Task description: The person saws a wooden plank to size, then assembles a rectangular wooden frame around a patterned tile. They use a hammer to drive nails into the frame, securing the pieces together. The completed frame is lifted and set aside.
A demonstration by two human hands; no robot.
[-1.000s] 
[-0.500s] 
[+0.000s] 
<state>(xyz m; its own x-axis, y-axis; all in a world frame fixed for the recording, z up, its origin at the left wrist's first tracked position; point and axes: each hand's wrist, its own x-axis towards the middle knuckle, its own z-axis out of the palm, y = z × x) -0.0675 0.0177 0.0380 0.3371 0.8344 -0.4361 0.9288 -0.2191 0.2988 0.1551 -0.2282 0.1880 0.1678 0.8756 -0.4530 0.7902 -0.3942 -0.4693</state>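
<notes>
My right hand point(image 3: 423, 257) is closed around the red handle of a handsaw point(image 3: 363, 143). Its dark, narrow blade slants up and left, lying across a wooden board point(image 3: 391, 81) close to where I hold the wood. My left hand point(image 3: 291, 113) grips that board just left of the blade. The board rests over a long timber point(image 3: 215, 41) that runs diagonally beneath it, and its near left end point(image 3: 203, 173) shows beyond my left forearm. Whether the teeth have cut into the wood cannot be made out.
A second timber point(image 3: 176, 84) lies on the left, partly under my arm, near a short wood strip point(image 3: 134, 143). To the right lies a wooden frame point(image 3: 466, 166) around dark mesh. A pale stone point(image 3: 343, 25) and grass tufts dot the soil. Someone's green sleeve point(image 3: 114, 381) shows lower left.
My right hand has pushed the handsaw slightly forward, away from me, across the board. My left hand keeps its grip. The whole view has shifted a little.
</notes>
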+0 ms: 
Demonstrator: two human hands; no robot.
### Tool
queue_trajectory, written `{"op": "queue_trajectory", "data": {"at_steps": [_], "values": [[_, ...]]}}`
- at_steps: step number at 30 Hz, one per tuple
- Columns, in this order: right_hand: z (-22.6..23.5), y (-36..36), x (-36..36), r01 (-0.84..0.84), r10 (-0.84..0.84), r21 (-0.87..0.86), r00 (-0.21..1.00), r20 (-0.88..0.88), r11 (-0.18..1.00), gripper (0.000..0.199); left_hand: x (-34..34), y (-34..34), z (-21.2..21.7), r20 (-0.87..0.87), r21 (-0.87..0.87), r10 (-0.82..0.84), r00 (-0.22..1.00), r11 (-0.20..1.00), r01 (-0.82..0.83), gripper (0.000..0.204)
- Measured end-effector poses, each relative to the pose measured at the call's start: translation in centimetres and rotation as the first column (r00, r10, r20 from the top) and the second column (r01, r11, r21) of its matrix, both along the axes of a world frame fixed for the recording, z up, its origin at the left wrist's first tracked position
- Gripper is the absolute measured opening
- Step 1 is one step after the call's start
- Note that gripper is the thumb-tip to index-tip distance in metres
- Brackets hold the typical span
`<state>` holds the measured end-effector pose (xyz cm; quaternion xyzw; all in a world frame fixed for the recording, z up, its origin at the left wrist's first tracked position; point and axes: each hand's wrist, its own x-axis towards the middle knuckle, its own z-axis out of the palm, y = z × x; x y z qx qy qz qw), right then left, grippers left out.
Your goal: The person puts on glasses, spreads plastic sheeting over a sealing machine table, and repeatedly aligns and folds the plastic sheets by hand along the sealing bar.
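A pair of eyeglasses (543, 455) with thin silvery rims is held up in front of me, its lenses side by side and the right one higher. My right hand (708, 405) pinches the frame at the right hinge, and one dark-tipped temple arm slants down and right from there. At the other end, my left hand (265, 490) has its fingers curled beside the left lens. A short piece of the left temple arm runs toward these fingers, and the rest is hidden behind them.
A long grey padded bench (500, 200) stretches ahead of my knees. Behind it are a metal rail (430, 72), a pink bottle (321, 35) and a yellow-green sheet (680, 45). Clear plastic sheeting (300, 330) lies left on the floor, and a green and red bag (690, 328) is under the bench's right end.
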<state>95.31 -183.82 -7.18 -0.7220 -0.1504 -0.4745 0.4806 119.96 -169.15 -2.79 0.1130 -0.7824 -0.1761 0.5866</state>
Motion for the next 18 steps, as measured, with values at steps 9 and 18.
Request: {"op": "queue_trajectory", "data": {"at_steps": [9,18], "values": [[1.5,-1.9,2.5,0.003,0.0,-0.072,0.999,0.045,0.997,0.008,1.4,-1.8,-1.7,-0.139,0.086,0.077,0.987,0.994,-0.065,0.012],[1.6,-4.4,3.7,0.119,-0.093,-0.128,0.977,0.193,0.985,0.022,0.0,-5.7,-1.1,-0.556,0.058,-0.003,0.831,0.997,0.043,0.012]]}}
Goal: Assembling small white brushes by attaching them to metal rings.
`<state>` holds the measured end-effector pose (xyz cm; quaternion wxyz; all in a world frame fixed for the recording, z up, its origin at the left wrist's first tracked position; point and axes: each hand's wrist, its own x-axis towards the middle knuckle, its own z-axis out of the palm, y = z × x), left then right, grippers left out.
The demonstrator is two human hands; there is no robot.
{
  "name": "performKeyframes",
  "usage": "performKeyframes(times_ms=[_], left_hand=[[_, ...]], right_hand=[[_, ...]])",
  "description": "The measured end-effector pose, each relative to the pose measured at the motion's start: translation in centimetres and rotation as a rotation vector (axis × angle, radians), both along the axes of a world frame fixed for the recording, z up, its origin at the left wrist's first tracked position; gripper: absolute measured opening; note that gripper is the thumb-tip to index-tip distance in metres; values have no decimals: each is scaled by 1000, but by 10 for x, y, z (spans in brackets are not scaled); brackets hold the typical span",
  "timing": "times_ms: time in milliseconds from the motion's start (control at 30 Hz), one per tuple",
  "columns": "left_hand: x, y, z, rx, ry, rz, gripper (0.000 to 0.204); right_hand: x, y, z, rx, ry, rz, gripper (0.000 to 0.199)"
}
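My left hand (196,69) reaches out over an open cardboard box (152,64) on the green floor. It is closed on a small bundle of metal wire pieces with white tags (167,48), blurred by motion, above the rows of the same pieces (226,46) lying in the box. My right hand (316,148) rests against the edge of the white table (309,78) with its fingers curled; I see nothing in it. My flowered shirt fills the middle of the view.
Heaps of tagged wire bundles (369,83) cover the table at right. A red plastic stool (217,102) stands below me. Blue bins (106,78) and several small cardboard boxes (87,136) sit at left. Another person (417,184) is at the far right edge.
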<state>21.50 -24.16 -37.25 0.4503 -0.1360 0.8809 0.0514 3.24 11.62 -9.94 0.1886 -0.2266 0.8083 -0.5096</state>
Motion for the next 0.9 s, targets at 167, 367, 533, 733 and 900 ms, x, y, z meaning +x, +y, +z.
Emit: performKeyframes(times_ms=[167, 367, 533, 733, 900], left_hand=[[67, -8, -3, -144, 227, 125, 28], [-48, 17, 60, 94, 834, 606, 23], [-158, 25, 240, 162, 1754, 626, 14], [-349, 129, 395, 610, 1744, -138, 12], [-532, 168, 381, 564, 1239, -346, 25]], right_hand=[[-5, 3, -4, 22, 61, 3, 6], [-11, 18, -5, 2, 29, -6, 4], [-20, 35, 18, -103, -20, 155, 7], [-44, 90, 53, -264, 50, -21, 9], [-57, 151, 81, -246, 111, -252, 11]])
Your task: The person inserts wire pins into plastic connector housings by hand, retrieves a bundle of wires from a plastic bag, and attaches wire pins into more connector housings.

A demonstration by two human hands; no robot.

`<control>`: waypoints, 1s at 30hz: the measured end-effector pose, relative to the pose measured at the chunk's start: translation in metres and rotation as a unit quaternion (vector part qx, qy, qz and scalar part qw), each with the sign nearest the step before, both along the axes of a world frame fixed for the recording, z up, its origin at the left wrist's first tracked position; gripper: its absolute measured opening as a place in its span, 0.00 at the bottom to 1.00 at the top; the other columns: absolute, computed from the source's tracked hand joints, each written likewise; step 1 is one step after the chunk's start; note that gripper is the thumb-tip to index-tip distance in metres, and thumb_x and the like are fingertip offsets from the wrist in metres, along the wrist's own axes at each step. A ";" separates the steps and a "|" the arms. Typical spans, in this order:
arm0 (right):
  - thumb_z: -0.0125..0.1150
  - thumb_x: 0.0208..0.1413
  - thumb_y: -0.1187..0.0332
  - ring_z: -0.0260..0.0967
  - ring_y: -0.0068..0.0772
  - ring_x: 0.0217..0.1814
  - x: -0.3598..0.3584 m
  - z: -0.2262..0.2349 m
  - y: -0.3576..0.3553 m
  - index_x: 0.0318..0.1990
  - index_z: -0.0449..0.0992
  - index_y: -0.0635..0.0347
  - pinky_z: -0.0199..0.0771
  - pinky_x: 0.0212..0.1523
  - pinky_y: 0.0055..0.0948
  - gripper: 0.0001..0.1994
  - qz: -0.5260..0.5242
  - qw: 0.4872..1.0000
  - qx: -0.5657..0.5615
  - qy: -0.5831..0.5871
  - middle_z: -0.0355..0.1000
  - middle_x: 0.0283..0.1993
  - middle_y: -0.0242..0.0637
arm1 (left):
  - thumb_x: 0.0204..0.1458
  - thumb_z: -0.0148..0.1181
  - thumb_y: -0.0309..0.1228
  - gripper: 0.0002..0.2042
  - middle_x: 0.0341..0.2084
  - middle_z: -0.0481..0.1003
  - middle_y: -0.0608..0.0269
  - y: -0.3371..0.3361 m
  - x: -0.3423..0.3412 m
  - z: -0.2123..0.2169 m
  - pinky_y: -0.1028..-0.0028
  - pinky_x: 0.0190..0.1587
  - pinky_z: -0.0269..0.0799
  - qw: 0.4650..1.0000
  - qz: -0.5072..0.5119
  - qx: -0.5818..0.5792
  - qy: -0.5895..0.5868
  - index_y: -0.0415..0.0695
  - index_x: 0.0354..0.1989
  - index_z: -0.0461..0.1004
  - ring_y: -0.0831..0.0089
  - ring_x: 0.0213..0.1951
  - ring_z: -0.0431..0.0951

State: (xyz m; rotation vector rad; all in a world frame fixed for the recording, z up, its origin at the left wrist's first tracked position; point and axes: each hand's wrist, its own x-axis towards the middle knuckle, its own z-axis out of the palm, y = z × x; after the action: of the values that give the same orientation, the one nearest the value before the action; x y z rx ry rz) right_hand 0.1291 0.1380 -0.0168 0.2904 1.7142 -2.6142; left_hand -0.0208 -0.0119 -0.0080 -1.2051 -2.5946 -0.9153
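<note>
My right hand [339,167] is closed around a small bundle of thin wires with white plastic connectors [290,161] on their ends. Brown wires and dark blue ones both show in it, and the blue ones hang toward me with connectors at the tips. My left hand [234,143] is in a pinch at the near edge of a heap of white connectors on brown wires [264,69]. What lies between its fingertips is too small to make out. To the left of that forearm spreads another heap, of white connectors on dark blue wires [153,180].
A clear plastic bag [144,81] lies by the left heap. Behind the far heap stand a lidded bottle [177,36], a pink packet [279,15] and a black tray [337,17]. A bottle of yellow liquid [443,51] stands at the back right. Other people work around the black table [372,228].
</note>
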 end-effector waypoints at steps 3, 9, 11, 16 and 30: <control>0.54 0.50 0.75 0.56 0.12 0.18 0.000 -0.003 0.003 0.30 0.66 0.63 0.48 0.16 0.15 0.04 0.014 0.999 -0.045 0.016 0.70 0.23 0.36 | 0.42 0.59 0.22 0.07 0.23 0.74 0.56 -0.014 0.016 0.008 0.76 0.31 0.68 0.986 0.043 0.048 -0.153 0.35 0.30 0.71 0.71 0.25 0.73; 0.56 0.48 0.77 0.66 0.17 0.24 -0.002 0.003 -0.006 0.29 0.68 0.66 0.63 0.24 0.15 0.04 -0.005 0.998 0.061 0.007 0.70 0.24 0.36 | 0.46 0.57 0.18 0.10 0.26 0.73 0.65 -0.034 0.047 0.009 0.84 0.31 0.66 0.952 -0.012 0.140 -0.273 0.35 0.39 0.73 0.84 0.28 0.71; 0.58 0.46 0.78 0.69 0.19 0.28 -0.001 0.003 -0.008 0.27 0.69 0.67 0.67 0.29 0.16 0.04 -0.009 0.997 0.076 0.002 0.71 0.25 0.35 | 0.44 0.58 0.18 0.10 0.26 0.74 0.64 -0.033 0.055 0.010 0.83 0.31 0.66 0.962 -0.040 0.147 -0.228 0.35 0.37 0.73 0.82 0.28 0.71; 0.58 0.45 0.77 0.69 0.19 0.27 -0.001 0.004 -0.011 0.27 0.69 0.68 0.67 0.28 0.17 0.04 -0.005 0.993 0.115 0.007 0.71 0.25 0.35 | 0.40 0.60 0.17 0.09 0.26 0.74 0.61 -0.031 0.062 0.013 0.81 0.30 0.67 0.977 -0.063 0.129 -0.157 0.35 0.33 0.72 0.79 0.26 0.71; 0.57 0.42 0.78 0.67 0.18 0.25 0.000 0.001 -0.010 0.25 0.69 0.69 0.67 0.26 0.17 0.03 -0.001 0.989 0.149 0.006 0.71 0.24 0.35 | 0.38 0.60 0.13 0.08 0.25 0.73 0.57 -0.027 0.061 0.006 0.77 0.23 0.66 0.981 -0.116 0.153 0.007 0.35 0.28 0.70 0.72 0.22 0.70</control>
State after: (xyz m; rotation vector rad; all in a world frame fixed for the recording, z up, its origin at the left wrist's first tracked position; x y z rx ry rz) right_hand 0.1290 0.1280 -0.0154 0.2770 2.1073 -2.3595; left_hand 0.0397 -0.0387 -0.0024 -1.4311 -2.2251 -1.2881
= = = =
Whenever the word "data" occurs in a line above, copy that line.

queue_trajectory, written `{"op": "queue_trajectory", "data": {"at_steps": [_], "values": [[_, ...]]}}`
Request: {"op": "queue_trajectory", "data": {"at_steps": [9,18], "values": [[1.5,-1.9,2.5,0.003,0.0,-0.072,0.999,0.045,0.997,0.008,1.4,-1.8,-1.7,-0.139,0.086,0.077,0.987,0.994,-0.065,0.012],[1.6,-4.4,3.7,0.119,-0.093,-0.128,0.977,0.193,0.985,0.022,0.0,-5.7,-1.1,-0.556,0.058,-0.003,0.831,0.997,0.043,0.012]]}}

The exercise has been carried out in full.